◆ **TASK DIRECTIONS**
Lines to restate from the data below: from the one containing "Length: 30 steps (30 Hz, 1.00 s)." to the one containing "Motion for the", both included. Give them again exactly, and only them.

=== Begin Enclosure ===

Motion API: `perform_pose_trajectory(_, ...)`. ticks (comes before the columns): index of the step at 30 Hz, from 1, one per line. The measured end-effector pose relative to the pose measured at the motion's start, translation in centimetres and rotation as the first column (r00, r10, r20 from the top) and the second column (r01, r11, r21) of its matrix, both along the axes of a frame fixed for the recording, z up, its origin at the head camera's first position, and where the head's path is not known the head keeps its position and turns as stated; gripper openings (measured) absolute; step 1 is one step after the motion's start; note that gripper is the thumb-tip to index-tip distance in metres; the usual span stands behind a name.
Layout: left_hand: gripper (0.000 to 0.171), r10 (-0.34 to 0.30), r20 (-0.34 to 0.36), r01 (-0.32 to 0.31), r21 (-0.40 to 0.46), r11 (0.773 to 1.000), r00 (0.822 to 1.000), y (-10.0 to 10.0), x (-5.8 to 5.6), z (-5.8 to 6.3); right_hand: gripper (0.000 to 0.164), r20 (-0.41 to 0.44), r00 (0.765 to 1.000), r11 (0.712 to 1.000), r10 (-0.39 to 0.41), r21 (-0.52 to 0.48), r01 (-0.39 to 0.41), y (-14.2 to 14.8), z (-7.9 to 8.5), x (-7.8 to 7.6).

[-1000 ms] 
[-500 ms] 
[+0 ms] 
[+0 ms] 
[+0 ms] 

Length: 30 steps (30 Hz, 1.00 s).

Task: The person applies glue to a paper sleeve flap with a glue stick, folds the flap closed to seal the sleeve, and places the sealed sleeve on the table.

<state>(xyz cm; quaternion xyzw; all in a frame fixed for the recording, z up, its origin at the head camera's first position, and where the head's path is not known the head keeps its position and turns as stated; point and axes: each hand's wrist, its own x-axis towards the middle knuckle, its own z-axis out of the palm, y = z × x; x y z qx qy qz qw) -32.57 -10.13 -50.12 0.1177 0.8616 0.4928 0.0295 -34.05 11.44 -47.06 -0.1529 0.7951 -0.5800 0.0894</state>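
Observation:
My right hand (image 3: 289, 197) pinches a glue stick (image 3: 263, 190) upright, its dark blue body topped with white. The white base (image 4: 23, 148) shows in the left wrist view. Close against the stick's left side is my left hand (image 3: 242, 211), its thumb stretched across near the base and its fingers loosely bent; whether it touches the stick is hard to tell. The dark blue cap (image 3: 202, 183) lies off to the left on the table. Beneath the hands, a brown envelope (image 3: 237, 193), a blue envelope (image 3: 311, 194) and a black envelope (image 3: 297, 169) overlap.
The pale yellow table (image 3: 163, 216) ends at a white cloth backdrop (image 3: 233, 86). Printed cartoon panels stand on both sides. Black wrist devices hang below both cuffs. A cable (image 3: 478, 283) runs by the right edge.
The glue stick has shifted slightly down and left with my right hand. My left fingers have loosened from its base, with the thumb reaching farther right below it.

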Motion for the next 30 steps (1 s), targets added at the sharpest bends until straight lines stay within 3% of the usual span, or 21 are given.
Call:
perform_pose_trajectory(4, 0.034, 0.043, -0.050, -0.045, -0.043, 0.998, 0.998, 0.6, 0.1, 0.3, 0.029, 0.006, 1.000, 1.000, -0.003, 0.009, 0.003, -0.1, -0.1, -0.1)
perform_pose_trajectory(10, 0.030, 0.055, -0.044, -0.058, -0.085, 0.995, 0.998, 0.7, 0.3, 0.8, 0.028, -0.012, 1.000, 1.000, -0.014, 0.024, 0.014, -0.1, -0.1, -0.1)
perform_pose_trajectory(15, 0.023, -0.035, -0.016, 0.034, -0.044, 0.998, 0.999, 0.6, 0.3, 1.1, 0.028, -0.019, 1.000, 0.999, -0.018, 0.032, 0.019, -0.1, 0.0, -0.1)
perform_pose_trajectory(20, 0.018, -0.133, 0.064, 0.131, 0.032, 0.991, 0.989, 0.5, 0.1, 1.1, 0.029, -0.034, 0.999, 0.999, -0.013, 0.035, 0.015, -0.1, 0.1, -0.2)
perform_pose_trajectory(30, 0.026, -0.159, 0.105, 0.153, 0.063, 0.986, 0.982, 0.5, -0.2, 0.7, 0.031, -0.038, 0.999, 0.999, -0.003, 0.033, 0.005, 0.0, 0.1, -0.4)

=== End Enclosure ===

◆ **EXPECTED ANSWER**
Length: 30 steps (30 Hz, 1.00 s).

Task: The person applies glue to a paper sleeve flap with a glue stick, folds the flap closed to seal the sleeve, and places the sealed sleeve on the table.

<state>(xyz cm; quaternion xyzw; all in a frame fixed for the recording, z up, its origin at the head camera's first position, and where the head's path is not known the head keeps its position and turns as stated; point and axes: each hand's wrist, its own x-axis towards the middle knuckle, its own z-axis out of the palm, y = z × x; x y z qx qy qz qw) -32.57 -10.13 -50.12 0.1177 0.8616 0.4928 0.0295 -34.05 11.44 -47.06 -0.1529 0.7951 -0.5800 0.0894</state>
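Observation:
My right hand (image 3: 289, 197) pinches a glue stick (image 3: 263, 190) upright, its dark blue body topped with white. The white base (image 4: 23, 148) shows in the left wrist view. Close against the stick's left side is my left hand (image 3: 242, 211), its thumb stretched across near the base and its fingers loosely bent; whether it touches the stick is hard to tell. The dark blue cap (image 3: 202, 183) lies off to the left on the table. Beneath the hands, a brown envelope (image 3: 237, 193), a blue envelope (image 3: 311, 194) and a black envelope (image 3: 297, 169) overlap.
The pale yellow table (image 3: 163, 216) ends at a white cloth backdrop (image 3: 233, 86). Printed cartoon panels stand on both sides. Black wrist devices hang below both cuffs. A cable (image 3: 478, 283) runs by the right edge.
The glue stick has shifted slightly down and left with my right hand. My left fingers have loosened from its base, with the thumb reaching farther right below it.
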
Motion for the next 30 steps (1 s), targets added at the sharpest bends until straight lines stay within 3% of the usual span, or 21 are given.

There's no more to the answer.